Kern Stel bijvoorbeeld de volgende vragen. Wie zaten er in dit groepje? Vraag de kinderen precies te vertellen waar de makers van het filmpje liepen. Waar kwam de hond langs? Zeiden de kinderen iets tegen de hond? Was het een brave of een ontdeugende hond? Liep de hond langzaam of snel? Hoe weet je dat? Wat gebeurde er onderweg? Kwamen ze iets of iemand tegen? Waar snuffelde de hond aan? Leek het echt of je door de ogen van een hond keek? Hoe kwam dat?

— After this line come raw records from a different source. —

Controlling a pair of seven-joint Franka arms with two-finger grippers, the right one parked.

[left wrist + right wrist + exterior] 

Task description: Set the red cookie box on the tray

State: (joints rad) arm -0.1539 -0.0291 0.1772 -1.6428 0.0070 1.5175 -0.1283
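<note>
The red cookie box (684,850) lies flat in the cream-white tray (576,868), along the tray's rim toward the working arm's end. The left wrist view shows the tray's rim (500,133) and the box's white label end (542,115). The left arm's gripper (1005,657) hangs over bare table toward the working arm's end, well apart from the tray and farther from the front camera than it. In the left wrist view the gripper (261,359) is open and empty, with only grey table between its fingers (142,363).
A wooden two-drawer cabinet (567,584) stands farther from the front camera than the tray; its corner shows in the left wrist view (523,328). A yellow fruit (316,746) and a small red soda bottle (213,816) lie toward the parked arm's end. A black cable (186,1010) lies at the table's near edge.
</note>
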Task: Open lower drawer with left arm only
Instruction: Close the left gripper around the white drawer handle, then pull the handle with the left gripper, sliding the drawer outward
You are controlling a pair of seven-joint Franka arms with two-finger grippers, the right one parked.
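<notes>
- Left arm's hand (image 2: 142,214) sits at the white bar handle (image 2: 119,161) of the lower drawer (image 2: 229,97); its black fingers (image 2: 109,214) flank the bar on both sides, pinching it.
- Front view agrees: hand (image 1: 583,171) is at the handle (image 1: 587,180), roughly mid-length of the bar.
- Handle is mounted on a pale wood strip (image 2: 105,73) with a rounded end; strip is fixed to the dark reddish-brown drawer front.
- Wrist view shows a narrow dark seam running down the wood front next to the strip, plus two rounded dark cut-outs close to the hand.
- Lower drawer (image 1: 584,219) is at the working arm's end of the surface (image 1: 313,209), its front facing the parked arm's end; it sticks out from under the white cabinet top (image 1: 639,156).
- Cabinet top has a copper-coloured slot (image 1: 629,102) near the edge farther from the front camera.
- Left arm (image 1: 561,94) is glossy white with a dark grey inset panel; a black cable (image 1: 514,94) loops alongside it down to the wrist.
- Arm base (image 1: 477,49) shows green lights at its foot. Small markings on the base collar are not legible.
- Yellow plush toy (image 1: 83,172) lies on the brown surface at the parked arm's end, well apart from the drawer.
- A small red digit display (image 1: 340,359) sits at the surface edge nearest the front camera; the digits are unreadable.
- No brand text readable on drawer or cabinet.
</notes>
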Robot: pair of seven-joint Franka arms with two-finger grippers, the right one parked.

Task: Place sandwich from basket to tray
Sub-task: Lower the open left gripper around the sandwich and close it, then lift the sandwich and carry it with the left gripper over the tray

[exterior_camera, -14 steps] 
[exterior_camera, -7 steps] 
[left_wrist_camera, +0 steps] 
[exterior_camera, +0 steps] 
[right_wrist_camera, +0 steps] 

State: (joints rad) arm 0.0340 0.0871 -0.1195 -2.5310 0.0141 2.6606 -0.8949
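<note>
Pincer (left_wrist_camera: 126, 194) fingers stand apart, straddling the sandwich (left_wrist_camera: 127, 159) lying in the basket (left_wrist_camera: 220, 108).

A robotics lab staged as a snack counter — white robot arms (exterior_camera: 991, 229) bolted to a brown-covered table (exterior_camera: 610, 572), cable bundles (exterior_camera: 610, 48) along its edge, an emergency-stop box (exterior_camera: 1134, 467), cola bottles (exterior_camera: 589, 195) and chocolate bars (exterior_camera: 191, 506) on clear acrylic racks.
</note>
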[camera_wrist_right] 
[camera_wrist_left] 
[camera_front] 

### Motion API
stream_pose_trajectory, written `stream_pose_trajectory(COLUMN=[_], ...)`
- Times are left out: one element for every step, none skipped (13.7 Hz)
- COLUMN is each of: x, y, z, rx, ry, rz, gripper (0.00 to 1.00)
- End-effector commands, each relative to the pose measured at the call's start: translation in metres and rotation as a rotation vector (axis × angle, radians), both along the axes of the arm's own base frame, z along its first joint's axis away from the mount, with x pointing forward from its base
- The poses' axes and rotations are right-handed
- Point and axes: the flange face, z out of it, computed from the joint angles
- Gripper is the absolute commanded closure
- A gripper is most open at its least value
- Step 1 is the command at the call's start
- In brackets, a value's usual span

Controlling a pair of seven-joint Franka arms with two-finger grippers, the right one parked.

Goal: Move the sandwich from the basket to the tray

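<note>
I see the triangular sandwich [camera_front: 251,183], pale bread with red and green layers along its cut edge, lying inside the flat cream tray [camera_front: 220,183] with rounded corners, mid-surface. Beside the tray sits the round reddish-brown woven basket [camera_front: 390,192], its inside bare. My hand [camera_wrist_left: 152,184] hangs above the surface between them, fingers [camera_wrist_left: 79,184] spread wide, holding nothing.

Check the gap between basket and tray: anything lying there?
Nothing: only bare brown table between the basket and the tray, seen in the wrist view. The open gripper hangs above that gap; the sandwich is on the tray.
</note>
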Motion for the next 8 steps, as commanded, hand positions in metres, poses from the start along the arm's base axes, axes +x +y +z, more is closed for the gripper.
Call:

Afsluiting Wanneer alle opnamen vertoond zijn vraagt u: Als je het nog eens over zou kunnen doen, wat zou je dan je dan willen filmen? Sommige plekken in de buurt van de school zouden misschien wel gevaarlijk zijn voor een hond. Weet je zo’n plek? Wat was goed gelukt? Zou je nog iets anders kunnen doen om het nog echter te maken? Hoe was het om zo bezig te zijn?
16
Les 4 Waar ben je geweest hondje?
Bijlage 1
Het maken van de ‘hondenblikcamera’
Organiseer een kleine digitale fotocamera die ook video op kan nemen. In principe kan het ook goed met een mobiele telefoon, maar vermoedelijk moet de ‘hondenblik camera’ dan iets anders uitgevoerd worden. Bijvoorbeeld met een veel kleiner doosje, zoals het doosje van de bouillonblokjes. Het instructiefilmpje laat het stap voor stap zien. Ook handig om door te spelen aan een bereidwillige ouder. 1. Compactcamera Neem een leeg halve liter melkpak. Zet de compactcamera met de lens uitgeschoven, (dus aangezet) op het pak en trek de vorm om met een watervaste stift. Pas op, teken niet op de camera zelf, dat zou jammer zijn!Teken langs de zijkant van het pak naar beneden een stuk waar de lens straks doorheen kan kijken. Snij met een afbreekmesje de getekende stukken er uit. Het ziet er dan ongeveer zo uit. Spoel nu eerst het pakje nog eens goed uit, droog het met keukenpapier droog. Controleer of de camera er met de lens uitgeschoven goed in past. Snij een beetje bij indien nodig. Vouw een theedoek op en prop die tegen de achterkant van het pakje. Die zorgt er dan voor dat de camera tijdens het filmen op zijn plaats blijft zitten. Plak de doos met plastic tape aan een plankje vast. De tape kan als dat gemakkelijker is ook over de gaten vallen, die snij je gemakkelijk weer weg als de boel vast zit. 2. Mobiele telefoon Met een mobiele telefoon kán het ook. Het is zoeken naar een geschikt doosje. Voor de Samsung Galaxy S was een bouillonblokjesdoosje precies goed. Doe er tijdelijk een stukje triplex of dik karton in om het gaatje voor de lens te snijden, dat snijdt gemakkelijker. 3. De plank met het doosje er aan vast kan nog wat versierd worden. Wie kan er een mooie lodewijk opw schilderen/tekenen? Daarna kan die ook nog op de plank geplakt worden
17
Bijlage 1
vervolg
4. Neem een flinke kartonnen doos. Snij met een stanleymes een sleuf in de zijkant. Voeg attributen doe, samen met de kinderen om er een gezellig ‘hokje’ van te maken voor ‘het hondje’. Bij de video opnames die met ‘het hondje’ aan de stok opgenomen worden is het mooi als ze starten in het hok. Steun de plank/stok waar het cameradoosje aan vast zit in het hok met het gezicht naar de zijkant. Hou de camera of telefoon binnen de doos, met het gezicht naar de zijkant. Als je nu de camera aanzet en in de doos laat zakken heb je geen storende rommelige start op het filmpje. Nu pakt de leerling die gaat opnemen de hondenblik-camera over, draait hem naar de opening en laat hem door de deur naar buiten klimmen. Zo ‘verlaat’ hij echt het hokje. Bij terugkomst klimt hij weer het hok in, draait hij naar de zijkant, haal je de de camera er uit en stop je de opname.